Handwritten text recognition is OCR for manuscripts
It takes into account not just individual glyphs, but the surrounding characters, words and lines.
You probably want a different model per kind of script and language. This is usually made through supervised learning - have your own correct (ground truth) transcription of some of the text you want to transcribe. This is what you make your grad students do, and the more they do, the better your model will be
Transkribus is the most feature-rich client for doing this. But it is not open-source and not free to use. They are super big on “AI” at the moment, but really all kinds of OCR/HTR are machine learning models.
Viable open-source alternatives are escriptorium (platform) and Kraken which is open source (MIT?). Also calamari/OCRD and ocr4all and pero ocr
“Smart models” can do additional steps after pure transcription, for example putting spaces in scriptura continua , expanding abbreviations, modernising orthography. Or indeed show both philologically faithful transcriptions and one for a general reading audience.

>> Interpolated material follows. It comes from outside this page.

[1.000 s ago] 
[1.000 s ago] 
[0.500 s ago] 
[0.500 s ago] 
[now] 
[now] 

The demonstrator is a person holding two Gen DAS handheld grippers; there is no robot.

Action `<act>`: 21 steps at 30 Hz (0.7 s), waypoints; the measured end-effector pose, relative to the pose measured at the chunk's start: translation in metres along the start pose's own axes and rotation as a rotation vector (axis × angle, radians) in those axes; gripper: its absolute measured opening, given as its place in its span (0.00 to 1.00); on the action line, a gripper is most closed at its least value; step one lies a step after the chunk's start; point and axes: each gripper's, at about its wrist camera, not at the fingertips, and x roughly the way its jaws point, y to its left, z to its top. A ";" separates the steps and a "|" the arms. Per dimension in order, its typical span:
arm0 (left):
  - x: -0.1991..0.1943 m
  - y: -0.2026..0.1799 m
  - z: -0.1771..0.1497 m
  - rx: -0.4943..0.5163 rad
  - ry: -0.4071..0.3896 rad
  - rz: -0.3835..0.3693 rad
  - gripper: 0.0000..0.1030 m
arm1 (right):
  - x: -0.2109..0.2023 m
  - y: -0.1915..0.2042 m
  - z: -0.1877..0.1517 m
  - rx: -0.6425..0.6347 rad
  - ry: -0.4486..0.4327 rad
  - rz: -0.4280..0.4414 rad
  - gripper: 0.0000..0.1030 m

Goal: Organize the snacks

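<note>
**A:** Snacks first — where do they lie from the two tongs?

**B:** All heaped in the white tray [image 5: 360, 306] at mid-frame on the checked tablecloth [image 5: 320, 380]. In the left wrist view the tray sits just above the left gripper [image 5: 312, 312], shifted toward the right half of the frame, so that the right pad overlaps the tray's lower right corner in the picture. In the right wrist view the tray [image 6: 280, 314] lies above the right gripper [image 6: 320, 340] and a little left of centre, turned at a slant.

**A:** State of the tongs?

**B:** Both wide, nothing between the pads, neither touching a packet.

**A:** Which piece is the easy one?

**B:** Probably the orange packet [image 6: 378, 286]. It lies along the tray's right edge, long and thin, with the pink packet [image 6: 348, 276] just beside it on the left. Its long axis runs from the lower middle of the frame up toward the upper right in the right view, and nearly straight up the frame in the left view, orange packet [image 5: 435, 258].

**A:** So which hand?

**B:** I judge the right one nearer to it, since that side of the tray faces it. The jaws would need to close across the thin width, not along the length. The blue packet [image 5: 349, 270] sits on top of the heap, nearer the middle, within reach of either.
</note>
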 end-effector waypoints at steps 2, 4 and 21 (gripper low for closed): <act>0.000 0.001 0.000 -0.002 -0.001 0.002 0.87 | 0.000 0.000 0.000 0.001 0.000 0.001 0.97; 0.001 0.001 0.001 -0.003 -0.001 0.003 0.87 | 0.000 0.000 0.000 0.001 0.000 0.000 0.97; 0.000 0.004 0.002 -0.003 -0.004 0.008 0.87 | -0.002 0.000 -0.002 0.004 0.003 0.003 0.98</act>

LLMs can be applied to attempt to correct errors from HTR - this will do things like fix punctuation. This obvs works best in modern standard languages, especially english. Also use them for other tasks like named entity recognition (NER), summarising. Sometimes, depending on what you want to do with the text, this can be useful.
HTR has errors, will always have errors. This kind of data (loooots of pages, some error) is differently interesting to few pages low error analysis, you can ask different questions of it - quantitative analysis. You have to evaluate how your errors from various processes are interacting. Know your data, know how noise/errors can occur, know what that might mean for your interpretation of what you find.